Required work:
Every line in the data below from the one containing "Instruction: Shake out" down to the one containing "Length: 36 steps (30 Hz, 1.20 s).", both included, must be retyped exactly; no other line is to appear.
*** Block opens ***
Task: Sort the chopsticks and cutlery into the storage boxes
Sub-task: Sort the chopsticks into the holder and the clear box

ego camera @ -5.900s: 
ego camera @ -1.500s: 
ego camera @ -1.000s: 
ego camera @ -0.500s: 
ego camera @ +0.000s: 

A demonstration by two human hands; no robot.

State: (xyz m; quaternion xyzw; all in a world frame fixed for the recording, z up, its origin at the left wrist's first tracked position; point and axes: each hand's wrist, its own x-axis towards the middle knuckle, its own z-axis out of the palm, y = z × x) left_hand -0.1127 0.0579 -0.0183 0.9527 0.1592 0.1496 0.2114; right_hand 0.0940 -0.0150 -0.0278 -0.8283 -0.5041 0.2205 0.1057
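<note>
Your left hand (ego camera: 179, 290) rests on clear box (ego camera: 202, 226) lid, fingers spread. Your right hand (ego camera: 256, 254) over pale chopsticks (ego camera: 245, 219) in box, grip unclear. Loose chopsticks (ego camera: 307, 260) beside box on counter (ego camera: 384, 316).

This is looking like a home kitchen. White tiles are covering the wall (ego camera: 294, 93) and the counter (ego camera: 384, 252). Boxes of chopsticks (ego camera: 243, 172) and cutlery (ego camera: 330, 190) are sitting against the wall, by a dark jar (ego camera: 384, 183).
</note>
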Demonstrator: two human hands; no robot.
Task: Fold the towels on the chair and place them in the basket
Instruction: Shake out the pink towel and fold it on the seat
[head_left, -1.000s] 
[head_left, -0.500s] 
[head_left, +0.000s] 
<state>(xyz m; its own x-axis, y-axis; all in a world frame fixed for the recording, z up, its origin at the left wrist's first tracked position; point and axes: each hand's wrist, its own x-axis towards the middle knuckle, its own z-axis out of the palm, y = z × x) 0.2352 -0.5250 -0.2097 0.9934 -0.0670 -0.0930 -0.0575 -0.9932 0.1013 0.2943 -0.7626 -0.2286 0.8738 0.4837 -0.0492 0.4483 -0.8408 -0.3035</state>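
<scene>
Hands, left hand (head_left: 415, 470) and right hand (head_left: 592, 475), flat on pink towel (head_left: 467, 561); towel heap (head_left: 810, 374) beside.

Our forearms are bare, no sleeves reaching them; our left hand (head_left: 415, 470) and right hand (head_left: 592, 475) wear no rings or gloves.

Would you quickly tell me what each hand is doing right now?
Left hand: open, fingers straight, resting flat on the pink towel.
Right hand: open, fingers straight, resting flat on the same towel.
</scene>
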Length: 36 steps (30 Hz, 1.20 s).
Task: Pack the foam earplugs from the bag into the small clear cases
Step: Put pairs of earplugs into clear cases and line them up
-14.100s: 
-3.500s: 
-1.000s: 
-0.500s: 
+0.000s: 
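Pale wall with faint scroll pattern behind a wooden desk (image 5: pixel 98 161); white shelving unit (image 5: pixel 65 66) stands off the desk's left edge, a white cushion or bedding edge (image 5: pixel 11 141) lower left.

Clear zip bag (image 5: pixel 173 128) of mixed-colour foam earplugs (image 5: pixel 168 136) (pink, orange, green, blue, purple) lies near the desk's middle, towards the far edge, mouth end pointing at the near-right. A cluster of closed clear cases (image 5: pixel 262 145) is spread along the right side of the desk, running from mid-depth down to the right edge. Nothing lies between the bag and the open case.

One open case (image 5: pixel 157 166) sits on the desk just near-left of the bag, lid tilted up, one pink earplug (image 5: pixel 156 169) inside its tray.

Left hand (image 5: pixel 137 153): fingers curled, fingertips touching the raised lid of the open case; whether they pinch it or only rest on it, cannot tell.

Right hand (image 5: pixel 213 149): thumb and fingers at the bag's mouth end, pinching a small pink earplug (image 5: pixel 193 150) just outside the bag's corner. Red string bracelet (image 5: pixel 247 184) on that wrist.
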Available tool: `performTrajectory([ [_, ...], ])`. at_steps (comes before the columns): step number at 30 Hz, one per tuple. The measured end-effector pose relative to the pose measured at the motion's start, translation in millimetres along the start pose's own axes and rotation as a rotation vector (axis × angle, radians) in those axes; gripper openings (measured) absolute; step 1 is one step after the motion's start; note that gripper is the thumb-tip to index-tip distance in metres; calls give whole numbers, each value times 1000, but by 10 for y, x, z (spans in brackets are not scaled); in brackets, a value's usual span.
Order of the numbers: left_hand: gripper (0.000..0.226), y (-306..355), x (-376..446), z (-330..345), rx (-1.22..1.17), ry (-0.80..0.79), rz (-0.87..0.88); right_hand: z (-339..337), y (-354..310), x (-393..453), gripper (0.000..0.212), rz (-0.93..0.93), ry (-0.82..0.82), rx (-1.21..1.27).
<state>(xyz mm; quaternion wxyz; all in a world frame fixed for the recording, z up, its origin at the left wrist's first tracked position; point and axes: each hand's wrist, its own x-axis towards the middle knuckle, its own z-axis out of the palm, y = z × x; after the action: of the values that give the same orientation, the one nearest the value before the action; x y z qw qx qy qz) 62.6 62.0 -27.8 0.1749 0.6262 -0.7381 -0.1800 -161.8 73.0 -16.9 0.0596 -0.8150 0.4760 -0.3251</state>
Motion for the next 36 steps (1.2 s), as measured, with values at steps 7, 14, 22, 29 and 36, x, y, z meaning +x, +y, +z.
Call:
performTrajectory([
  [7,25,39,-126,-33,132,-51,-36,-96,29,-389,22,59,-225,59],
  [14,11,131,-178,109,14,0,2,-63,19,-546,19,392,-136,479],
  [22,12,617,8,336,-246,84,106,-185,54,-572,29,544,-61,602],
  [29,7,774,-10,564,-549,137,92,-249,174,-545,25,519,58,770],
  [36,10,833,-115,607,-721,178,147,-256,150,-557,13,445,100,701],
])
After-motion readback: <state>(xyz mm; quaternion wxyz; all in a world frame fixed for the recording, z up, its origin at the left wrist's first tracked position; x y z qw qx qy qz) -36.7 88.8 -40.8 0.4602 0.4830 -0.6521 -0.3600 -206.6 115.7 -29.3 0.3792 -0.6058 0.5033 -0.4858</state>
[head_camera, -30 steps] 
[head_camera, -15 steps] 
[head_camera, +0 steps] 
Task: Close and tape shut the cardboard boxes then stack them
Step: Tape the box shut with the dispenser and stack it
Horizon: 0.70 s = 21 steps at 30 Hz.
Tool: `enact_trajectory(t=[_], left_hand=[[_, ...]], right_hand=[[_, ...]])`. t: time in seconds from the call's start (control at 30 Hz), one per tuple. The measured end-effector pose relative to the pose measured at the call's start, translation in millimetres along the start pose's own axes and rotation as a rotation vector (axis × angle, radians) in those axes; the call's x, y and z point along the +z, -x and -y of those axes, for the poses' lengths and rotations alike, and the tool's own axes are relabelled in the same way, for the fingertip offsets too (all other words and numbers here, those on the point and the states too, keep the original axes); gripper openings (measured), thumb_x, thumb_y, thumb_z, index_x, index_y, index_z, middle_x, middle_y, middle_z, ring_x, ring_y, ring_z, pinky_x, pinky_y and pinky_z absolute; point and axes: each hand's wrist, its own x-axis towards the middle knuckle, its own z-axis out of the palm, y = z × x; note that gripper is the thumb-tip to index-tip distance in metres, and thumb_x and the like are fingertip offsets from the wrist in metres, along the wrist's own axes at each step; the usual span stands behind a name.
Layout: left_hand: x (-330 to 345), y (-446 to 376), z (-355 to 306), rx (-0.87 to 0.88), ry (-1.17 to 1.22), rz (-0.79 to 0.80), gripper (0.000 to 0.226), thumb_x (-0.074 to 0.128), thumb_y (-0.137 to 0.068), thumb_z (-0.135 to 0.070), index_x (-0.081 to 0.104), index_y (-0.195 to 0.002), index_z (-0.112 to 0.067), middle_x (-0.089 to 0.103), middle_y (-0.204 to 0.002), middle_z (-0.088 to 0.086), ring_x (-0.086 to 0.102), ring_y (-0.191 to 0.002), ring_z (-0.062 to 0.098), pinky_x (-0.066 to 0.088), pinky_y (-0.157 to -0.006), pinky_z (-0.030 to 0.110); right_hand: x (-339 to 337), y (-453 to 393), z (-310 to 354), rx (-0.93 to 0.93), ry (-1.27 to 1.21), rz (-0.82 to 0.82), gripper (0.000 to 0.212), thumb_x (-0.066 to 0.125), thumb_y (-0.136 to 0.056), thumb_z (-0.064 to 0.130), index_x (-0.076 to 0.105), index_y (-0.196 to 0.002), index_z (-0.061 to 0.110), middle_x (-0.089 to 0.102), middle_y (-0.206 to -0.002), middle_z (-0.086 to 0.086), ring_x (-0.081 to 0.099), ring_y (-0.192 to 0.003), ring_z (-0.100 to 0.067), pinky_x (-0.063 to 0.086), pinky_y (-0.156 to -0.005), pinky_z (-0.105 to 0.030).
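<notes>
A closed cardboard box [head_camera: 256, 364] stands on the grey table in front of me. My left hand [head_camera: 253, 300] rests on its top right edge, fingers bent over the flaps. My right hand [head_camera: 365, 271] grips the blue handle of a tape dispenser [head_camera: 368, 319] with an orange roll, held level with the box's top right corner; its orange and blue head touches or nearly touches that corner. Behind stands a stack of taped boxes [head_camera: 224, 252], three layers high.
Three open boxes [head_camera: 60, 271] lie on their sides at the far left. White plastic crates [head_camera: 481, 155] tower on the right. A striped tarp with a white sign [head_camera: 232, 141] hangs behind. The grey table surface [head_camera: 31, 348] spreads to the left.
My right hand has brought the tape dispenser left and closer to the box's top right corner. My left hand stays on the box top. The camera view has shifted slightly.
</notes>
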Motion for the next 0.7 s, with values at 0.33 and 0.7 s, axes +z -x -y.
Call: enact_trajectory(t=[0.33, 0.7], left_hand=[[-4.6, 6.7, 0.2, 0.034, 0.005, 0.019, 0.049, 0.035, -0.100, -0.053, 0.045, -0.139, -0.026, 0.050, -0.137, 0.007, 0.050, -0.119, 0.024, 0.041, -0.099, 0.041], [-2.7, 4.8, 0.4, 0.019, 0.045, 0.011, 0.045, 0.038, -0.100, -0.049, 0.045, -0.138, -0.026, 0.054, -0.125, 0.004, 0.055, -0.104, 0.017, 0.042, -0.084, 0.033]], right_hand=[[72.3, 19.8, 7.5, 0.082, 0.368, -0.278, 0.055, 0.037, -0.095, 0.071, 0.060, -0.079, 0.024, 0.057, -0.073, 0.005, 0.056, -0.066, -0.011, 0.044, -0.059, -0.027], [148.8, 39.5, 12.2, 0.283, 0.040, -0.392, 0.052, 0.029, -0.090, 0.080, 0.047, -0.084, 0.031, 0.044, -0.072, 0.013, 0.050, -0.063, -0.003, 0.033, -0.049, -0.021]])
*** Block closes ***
Output of the task:
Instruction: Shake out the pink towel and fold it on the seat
[head_left, -1.000s] 
[head_left, -0.500s] 
[head_left, +0.000s] 
<state>(xyz m; its own x-axis, y-axis; all in a world frame fixed for the recording, z up, its origin at the left wrist's first tracked position; point and axes: each hand's wrist, its own x-axis towards the middle knuckle, its own z-axis out of the palm, y = z × x) 0.2352 -0.5250 -0.2097 0.9934 -0.0670 -0.0930 -0.0575 -0.9932 0.1013 0.2943 -0.7626 -0.2286 0.8738 0.4837 -0.0492 0.4483 -0.8408 -0.3035</state>
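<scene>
Hands, left hand (head_left: 415, 470) and right hand (head_left: 592, 475), flat on pink towel (head_left: 467, 561); towel heap (head_left: 810, 374) beside.

Our forearms are bare, no sleeves reaching them; our left hand (head_left: 415, 470) and right hand (head_left: 592, 475) wear no rings or gloves.

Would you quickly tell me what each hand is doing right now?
Left hand: open, fingers straight, resting flat on the pink towel.
Right hand: open, fingers straight, resting flat on the same towel.
</scene>
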Length: 36 steps (30 Hz, 1.20 s).

This answer is complete.